Per prepararmi all’entrata ho venduto tutti i miei beni ed ho salutato i miei amici, sapendo che probabilmente non li avrei mai più rivisti ed ho abbracciato la mia famiglia, senza sapere quando o dove gli avrei rincontrati in futuro. Erano una comunità della vecchia scuola, nel senso che entrando nell’ordine ti lasciavi alle spalle tutto e tutti. Avrei potuto inviare una sola lettera al mese per mantenere i contatti, durante il mio primo anno.
Situata ai piedi dei Pirenei, la casa madre della comunità era semplice e bella, con alloggi posti sui lati opposti per le donne e gli uomini che componevano l’ordine. Mi venne assegnata una stanza con una piccola scrivania, una sedia fatta a mano ed una cassapanca di legno che fungeva anche da letto. C’era una piccola icona ed un crocifisso sulle pareti bianche, altrimenti vuote. Seduto sul mio letto, alla fine della mia prima notte in Francia e c’era solo una frase sulle mie labbra: “Ma che cazzo ho fatto?”. Ho deciso di essere andato troppo lontano e avevo rinunciato a troppo per non essere onesto con la mia nuova comunità.
Così mi sono confidato con quasi tutti quelli che mi chiedevano di essere certo del cammino che avevo intrapreso. Era più che sentire la nostalgia di casa, sapevo nelle mie ossa che non ero fatto per essere un frate, eppure il consiglio che ho ricevuto da tutti è stato: “Datti un anno. Ci vuole tanto tempo per sapere cosa si vuole. Rilassati e lascia che le cose facciano il loro corso”.
Ma se c’era una cosa che vedevo chiaramente, ora che camminavo tra l’erba alta di quelle antiche colline, che mi ero allontanato dai problemi che mi dava l’essere gay. Cinquemila miglia ed un oceano di distanza, però non mi avevano fatto fuggire da chi ero, ma solo l’avevano amplificato.

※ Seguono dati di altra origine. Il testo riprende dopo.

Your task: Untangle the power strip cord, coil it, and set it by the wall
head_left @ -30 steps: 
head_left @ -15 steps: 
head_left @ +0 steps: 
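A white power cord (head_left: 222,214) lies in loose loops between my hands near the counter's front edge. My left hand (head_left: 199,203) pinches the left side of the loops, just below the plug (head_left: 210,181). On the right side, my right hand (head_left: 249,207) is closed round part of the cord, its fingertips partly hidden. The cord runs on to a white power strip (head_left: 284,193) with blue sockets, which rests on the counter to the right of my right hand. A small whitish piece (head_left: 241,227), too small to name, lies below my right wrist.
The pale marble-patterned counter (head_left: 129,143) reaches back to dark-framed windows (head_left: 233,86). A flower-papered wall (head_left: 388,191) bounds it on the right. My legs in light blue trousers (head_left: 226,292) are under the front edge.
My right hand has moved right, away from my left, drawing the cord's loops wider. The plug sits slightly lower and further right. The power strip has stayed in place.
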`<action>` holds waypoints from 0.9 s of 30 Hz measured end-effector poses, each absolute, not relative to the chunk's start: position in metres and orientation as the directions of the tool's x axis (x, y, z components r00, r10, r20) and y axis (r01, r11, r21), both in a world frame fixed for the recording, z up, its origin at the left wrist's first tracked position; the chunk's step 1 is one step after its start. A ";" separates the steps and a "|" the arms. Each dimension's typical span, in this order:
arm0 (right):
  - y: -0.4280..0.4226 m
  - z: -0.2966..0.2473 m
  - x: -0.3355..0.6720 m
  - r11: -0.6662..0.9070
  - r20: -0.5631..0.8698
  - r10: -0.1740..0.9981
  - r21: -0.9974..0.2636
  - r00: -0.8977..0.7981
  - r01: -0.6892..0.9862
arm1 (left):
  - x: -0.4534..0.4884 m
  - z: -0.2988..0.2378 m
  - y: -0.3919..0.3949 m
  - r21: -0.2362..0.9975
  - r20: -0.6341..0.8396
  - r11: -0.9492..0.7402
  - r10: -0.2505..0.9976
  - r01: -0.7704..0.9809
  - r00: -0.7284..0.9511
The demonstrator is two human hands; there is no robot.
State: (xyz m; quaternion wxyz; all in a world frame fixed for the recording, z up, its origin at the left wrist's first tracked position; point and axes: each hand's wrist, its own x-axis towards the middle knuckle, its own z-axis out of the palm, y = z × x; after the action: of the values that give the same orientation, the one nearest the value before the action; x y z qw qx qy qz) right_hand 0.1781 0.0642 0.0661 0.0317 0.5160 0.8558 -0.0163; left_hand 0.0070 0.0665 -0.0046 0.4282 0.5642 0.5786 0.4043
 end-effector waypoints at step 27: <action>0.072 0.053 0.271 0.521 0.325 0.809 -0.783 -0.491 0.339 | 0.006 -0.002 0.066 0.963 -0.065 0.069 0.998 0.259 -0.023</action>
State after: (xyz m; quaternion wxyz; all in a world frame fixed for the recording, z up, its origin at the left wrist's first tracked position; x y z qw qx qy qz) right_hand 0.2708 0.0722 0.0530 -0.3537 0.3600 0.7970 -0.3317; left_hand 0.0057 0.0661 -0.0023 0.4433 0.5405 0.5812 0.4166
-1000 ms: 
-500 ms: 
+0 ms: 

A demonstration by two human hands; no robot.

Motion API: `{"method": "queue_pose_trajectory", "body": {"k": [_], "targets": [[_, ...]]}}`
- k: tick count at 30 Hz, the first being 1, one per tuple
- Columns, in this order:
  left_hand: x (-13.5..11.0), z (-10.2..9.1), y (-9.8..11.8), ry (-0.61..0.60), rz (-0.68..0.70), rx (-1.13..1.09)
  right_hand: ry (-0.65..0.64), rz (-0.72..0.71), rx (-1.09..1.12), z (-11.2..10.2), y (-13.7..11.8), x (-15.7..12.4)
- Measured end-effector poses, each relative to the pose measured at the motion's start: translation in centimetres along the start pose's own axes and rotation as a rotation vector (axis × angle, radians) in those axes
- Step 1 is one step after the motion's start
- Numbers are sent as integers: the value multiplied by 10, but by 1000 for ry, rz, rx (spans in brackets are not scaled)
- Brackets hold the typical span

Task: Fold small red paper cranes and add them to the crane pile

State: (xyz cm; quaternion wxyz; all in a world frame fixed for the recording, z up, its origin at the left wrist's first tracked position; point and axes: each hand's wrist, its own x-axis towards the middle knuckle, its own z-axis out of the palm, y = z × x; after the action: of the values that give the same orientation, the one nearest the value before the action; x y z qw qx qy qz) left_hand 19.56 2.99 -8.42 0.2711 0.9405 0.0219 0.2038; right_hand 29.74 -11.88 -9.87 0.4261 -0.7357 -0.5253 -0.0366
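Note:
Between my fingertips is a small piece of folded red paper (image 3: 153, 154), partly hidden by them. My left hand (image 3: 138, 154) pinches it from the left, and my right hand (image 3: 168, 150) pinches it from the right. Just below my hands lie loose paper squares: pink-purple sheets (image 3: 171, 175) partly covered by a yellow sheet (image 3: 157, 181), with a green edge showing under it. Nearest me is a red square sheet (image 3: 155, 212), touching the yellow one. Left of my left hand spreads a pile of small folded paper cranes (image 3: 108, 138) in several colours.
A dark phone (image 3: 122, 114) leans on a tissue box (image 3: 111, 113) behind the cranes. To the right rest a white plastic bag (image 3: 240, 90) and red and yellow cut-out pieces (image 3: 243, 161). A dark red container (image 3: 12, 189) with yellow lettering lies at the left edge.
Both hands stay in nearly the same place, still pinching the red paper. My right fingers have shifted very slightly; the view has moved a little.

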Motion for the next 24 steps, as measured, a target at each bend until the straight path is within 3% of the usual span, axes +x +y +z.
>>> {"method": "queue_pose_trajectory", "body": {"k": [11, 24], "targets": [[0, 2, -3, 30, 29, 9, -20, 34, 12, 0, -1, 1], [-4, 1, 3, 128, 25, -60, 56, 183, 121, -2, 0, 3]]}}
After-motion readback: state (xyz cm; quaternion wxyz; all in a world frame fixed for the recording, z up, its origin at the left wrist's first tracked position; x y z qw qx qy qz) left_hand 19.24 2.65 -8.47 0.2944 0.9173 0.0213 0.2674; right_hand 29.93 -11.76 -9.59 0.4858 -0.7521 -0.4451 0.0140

I pasti in silenzio e le ore trascorse ogni giorno tranquillamente nel lavoro e nella preghiera, mi hanno aiutato a vedermi più chiaramente che mai. Ho visto i miei doni e le mie debolezze mentre risuonavano nella mia testa. Non avevo bisogno di un lago o di una sigaretta da fumare a tarda notte, sotto lo sguardo stoico diuna statua della madonna per vederle. I miei giorni e le mie notti erano diventate come un serbatoio di deprivazione dei sensi, a causa del mio continuo discernimento. E nel silenzio potevo sentire i sussulti della realtà ruggire.
Ci sono state molte volte in cui ho pensato che forse dovevo andare via. Oppure che avrei potuto nascondere le mie povere intenzioni per unirmi alla comunità,ma poi le mie inquietudini la notte cominciavano a fissarmi da ogni angolo della mia nuda cella. Mi chiedevo se “Dio aveva ancora un piano per me in questa comunità, nonostante tutto?”. Mi sedevo in silenzio sotto una delicata lampada di paraffina e osservavo l’umile vita dei miei fratelli e delle mie sorelle, mi rendevo conto che c’era qualcosa di innegabilmente bello lì.
In inverno costruimmo una piccola casa con un rimorchio per un gruppo di sorelle provenienti dalla vicina Tolosa, che erano statate invitate ad andare a vivere in un campo di zingari. I rom videro che anche le nostre sorelle mendicavano il cibo e le riconobbero come spiriti affini, come persone che vedevano il mondo dal loro punto di vista, perciò le accolsero nel loro accampamento alla periferia della città. Era uno dei gruppi umani più solitari e insultati in tutta Europa – visto dalla società come nient’altro che un gruppo di mendicanti stranieri e ladri – eppure la mia comunità aveva avuto l’umiltà di dire che sarebbe stato un onore condividere una casa con loro.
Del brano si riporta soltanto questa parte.